On 6/13/24 18:26, Keith Busch wrote:
> On Thu, Jun 13, 2024 at 10:26:11AM +0530, Nilay Shroff wrote:
>> On 6/12/24 21:21, Keith Busch wrote:
>>> +static inline void list_cut(struct list_head *list,
>>> +		struct list_head *head, struct list_head *entry)
>>> +{
>>> +	list->next = entry;
>>> +	list->prev = head->prev;
>>> +	head->prev = entry->prev;
>>> +	entry->prev->next = head;
>>> +	entry->prev = list;
>>> +	list->prev->next = list;
>>> +}
>> I am wondering whether we really need the _rcu version of list_cut here?
>> I think that @head could point to an _rcu protected list and that's true 
>> for this patch.
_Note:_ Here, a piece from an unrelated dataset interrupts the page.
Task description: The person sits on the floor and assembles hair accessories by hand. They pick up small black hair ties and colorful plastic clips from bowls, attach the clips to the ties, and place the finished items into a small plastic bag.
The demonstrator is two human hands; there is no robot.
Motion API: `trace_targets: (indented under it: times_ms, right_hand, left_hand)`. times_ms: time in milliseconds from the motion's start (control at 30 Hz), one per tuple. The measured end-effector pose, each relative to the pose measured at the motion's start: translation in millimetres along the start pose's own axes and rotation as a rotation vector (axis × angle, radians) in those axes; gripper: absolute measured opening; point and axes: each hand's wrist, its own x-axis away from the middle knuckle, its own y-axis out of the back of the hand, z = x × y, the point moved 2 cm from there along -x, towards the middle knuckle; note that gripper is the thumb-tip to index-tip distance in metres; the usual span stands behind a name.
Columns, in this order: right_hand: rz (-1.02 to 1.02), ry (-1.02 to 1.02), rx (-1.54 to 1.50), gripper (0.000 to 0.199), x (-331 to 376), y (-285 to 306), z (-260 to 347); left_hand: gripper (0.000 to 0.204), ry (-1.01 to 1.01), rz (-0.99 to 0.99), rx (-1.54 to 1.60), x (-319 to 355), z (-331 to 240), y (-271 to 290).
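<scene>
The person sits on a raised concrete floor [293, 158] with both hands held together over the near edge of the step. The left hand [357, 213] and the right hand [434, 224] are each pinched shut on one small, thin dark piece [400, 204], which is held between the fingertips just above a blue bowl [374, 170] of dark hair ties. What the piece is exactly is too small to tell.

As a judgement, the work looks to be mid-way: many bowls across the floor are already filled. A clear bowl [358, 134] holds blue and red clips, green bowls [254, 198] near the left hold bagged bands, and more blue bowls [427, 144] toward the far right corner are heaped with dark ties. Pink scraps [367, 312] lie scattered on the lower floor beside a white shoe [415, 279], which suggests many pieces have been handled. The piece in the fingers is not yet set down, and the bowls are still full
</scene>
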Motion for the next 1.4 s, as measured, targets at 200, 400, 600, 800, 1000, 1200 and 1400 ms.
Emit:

So there might be concurrent readers accessing @head using
>> _rcu list-traversal primitives, such as list_for_each_entry_rcu().
>>
>> An _rcu version of list_cut():
>>
>> static inline void list_cut_rcu(struct list_head *list,
>> 		struct list_head *head, struct list_head *entry)
>> {
>> 	list->next = entry;
>> 	list->prev = head->prev;
>> 	head->prev = entry->prev;
>> 	rcu_assign_pointer(list_next_rcu(entry->prev), head);
>> 	entry->prev = list;
>> 	list->prev->next = list;
>> }
> 
> I was initially thinking similiar, but this is really just doing a
> "list_del", and the rcu version calls the same generic __list_del()
> helper. To make this more clear, we could change
> 
> 	head->prev = entry->prev;
> 	entry->prev->next = head;
> 
> To just this:
> 
> 	__list_del(entry->prev, head);
> 
> And that also gets the "WRITE_ONCE" usage right.
Yeah this sounds reasonable.

> 
> But that's not the problem for the rcu case. It's the last line that's
> the problem:
> 
>  	list->prev->next = list;
> 
> We can't change forward pointers for any element being detached from
> @head because a reader iterating the list may see that new pointer value
> and end up in the wrong list, breaking iteration. A synchronize rcu
> needs to happen before forward pointers can be mucked with, so it still
> needs to be done in two steps. Oh bother...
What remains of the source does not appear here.